▸ **WHAT IS BEING ASKED**
Every line below that has the string "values" needs to be copied.

# # # # # # #

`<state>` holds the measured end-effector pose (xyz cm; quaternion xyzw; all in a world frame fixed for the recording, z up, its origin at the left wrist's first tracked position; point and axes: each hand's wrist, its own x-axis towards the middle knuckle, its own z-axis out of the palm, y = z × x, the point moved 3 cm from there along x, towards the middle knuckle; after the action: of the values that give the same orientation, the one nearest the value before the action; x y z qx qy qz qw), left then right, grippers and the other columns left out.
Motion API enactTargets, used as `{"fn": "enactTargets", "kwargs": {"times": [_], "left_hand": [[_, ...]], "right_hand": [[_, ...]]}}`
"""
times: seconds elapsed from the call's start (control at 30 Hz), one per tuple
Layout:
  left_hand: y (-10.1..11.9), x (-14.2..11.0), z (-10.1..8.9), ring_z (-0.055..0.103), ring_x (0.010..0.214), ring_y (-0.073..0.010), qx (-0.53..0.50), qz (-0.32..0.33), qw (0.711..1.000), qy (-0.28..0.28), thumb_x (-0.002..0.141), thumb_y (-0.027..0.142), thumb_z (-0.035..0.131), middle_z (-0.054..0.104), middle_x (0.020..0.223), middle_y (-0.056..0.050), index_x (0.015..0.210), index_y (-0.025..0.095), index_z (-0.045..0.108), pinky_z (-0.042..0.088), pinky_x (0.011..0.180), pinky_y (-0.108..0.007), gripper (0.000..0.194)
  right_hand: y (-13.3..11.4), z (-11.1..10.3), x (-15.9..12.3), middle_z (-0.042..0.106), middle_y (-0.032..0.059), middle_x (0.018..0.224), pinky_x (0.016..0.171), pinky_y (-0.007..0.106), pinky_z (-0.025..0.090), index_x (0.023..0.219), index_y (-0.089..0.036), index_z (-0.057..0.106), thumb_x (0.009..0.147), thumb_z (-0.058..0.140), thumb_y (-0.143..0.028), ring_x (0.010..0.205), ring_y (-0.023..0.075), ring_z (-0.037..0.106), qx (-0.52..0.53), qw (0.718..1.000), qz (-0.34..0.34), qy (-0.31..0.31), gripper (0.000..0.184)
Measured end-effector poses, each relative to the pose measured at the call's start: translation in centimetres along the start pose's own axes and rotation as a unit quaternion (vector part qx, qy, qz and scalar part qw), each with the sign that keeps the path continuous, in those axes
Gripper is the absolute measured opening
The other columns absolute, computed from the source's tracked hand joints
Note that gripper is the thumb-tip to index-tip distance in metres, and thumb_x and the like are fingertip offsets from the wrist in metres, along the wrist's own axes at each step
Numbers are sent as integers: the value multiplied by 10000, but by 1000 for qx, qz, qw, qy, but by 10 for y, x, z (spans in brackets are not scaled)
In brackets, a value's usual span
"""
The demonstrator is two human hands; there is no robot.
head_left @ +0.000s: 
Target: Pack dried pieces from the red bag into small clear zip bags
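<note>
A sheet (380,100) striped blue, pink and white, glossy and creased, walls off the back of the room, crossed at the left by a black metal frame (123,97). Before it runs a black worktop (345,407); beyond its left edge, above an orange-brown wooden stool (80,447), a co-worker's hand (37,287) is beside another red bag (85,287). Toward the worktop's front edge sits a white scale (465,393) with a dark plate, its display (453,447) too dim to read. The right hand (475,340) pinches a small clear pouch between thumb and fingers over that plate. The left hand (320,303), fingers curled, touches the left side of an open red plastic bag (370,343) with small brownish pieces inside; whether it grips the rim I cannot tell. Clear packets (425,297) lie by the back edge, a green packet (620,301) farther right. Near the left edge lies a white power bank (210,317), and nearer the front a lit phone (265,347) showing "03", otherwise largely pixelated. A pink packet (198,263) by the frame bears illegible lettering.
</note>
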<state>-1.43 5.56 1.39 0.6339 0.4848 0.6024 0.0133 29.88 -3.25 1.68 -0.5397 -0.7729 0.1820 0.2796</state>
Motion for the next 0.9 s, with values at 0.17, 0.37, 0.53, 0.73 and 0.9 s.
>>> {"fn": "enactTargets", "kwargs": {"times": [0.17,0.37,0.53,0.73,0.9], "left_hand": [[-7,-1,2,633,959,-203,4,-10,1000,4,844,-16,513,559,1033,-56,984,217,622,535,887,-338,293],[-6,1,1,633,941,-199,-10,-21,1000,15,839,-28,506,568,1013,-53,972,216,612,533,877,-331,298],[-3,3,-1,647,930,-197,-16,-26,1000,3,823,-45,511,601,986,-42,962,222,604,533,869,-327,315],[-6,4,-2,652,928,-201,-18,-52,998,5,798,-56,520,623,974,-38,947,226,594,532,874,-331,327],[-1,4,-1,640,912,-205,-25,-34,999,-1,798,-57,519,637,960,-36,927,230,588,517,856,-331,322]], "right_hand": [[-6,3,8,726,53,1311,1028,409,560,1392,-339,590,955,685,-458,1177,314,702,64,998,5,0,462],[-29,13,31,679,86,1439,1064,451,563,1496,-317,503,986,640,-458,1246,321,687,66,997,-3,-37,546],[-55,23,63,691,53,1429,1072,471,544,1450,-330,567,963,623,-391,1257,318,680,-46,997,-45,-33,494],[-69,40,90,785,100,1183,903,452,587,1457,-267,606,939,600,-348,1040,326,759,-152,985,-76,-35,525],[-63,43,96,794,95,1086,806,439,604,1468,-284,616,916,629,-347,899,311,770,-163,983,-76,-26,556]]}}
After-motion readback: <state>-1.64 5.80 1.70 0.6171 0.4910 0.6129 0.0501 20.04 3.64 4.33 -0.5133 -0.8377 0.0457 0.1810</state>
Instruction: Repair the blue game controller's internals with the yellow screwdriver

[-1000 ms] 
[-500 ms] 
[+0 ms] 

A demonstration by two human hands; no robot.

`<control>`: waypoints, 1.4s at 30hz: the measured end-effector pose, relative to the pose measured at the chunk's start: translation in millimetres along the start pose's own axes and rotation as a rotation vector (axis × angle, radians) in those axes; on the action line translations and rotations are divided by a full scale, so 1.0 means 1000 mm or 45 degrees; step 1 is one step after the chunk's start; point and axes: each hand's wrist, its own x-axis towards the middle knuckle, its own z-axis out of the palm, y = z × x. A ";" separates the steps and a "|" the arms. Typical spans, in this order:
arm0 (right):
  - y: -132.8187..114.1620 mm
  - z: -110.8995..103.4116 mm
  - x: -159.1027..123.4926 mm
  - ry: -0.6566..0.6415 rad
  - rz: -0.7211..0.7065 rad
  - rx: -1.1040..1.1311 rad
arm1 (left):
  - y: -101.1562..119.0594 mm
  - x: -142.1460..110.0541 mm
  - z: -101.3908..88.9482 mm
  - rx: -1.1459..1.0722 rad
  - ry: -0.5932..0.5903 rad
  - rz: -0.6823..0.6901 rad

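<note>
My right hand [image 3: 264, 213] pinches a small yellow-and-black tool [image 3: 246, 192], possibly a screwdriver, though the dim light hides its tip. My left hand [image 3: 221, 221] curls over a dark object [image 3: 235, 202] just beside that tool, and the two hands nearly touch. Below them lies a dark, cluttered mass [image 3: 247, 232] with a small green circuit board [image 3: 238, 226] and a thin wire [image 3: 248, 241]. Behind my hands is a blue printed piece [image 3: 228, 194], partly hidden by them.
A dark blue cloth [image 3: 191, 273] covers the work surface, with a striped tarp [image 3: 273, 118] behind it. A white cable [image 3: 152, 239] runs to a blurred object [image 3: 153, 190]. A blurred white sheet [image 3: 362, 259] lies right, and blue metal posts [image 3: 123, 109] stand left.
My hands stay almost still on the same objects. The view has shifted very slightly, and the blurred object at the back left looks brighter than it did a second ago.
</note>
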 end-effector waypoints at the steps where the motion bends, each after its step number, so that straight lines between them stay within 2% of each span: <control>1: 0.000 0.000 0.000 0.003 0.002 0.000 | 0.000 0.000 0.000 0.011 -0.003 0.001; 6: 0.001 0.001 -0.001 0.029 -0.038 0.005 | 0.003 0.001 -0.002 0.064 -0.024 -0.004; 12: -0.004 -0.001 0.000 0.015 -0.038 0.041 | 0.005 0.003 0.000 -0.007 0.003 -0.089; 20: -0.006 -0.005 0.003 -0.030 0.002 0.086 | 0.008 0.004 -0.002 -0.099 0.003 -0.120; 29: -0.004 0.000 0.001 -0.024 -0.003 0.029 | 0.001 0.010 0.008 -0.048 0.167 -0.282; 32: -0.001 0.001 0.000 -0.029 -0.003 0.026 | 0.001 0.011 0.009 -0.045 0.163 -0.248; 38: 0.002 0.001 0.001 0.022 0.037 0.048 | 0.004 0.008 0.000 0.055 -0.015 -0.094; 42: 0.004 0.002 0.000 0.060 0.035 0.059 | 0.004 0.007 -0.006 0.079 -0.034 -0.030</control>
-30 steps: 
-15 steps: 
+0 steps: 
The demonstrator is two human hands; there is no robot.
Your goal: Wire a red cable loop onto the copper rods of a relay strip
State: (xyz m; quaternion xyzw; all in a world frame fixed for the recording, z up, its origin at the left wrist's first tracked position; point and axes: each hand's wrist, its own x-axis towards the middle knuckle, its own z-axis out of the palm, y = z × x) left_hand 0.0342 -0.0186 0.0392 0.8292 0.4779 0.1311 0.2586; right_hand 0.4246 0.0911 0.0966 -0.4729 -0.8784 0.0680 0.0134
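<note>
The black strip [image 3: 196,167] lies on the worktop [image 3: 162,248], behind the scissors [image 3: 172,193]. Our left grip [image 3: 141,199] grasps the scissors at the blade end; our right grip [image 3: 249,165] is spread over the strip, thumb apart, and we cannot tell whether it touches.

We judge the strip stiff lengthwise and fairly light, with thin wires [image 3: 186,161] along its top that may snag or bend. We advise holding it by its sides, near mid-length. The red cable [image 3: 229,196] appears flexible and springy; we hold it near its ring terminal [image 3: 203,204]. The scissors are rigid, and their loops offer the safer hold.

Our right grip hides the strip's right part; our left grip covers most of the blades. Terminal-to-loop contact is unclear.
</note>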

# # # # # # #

▸ **SOLUTION**
`<state>` holds the measured end-effector pose (xyz cm; quaternion xyzw; all in a world frame fixed for the recording, z up, its origin at the left wrist's first tracked position; point and axes: each hand's wrist, its own x-axis towards the middle knuckle, its own z-axis out of the palm, y = z × x, the point moved 3 cm from there along x, towards the middle knuckle; after the action: of the values that give the same orientation, the one nearest the value before the action; x y z qx qy qz qw), left then right, grippers and the other columns left out.
Motion for the next 0.9 s, with values at 0.17, 0.37, 0.53, 0.73 and 0.9 s.

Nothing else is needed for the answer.